MRC Laboratory of Molecular Biology, Hills Road, Cambridge CB2 0QH, UK.
Cell. 2011 Apr 1;145(1):79-91. doi: 10.1016/j.cell.2011.02.047.
Intramembrane proteolysis governs many cellular control processes, but little is known about how intramembrane proteases are regulated. iRhoms are a conserved subfamily of proteins related to rhomboid intramembrane serine proteases that lack key catalytic residues. We have used a combination of genetics and cell biology to determine that these "pseudoproteases" inhibit rhomboid-dependent signaling by the epidermal growth factor receptor pathway in Drosophila, thereby regulating sleep. iRhoms prevent the cleavage of potential rhomboid substrates by promoting their destabilization by endoplasmic reticulum (ER)-associated degradation; this mechanism has been conserved in mammalian cells. The exploitation of the intrinsic quality control machinery of the ER represents a new mode of regulation of intercellular signaling. Inactive cognates of enzymes are common, but their functions are mostly unclear; our data indicate that pseudoenzymes can readily evolve into regulatory proteins, suggesting that this may be a significant evolutionary mechanism.

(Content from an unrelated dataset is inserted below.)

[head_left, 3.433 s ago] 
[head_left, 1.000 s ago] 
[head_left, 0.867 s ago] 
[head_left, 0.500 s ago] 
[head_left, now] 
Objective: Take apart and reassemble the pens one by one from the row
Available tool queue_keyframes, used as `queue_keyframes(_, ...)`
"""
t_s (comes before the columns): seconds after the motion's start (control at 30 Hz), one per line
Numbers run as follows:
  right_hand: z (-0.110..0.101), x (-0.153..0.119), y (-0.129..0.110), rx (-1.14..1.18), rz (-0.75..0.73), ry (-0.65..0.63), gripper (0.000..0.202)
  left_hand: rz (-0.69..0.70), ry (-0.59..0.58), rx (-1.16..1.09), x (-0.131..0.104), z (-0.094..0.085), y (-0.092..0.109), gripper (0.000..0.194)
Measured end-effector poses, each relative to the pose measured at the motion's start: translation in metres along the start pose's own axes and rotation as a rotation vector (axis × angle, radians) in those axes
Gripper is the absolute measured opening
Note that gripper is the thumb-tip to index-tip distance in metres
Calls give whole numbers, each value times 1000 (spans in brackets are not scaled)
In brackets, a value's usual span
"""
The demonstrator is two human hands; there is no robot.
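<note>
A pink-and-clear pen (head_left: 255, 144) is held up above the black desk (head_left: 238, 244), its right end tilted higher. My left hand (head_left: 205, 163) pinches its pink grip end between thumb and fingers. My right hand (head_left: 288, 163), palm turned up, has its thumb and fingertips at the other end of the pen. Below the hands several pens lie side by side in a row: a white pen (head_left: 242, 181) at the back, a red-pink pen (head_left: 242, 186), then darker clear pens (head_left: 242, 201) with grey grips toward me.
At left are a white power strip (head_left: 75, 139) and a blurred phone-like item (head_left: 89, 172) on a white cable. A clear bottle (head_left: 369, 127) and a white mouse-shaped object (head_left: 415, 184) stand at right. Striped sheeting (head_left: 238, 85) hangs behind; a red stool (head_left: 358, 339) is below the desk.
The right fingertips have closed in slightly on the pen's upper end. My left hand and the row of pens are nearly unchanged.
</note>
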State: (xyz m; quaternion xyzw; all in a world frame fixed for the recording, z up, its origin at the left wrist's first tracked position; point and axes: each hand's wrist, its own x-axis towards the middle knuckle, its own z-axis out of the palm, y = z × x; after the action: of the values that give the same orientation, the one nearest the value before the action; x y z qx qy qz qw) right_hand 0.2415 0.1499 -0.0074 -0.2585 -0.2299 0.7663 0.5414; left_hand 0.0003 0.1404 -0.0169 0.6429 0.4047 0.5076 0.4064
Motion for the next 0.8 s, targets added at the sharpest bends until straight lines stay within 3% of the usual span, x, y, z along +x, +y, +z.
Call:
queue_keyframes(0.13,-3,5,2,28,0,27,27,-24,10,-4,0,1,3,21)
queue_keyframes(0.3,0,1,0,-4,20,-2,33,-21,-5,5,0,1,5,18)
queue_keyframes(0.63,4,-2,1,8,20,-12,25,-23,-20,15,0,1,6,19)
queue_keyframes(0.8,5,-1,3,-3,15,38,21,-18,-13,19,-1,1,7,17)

跨膜蛋白水解作用调控着许多细胞控制过程,但人们对跨膜蛋白酶如何被调控知之甚少。iRhoms 是一类与 Rhomboid 跨膜丝氨酸蛋白酶相关的保守蛋白亚家族,它们缺乏关键的催化残基。我们综合运用遗传学和细胞生物学的方法来确定,这些“假蛋白酶”通过在果蝇中抑制表皮生长因子受体途径的 Rhomboid 依赖性信号传导,从而调控睡眠。iRhoms 通过促进内质网(ER)相关降解来稳定潜在的 Rhomboid 底物,从而阻止 Rhomboid 的切割;这种机制在哺乳动物细胞中得到了保守。对 ER 固有质量控制机制的利用代表了细胞间信号转导的一种新调控模式。酶的无活性同源物很常见,但它们的功能大多不清楚;我们的数据表明,假酶可以很容易地进化成调节蛋白,这表明这可能是一个重要的进化机制。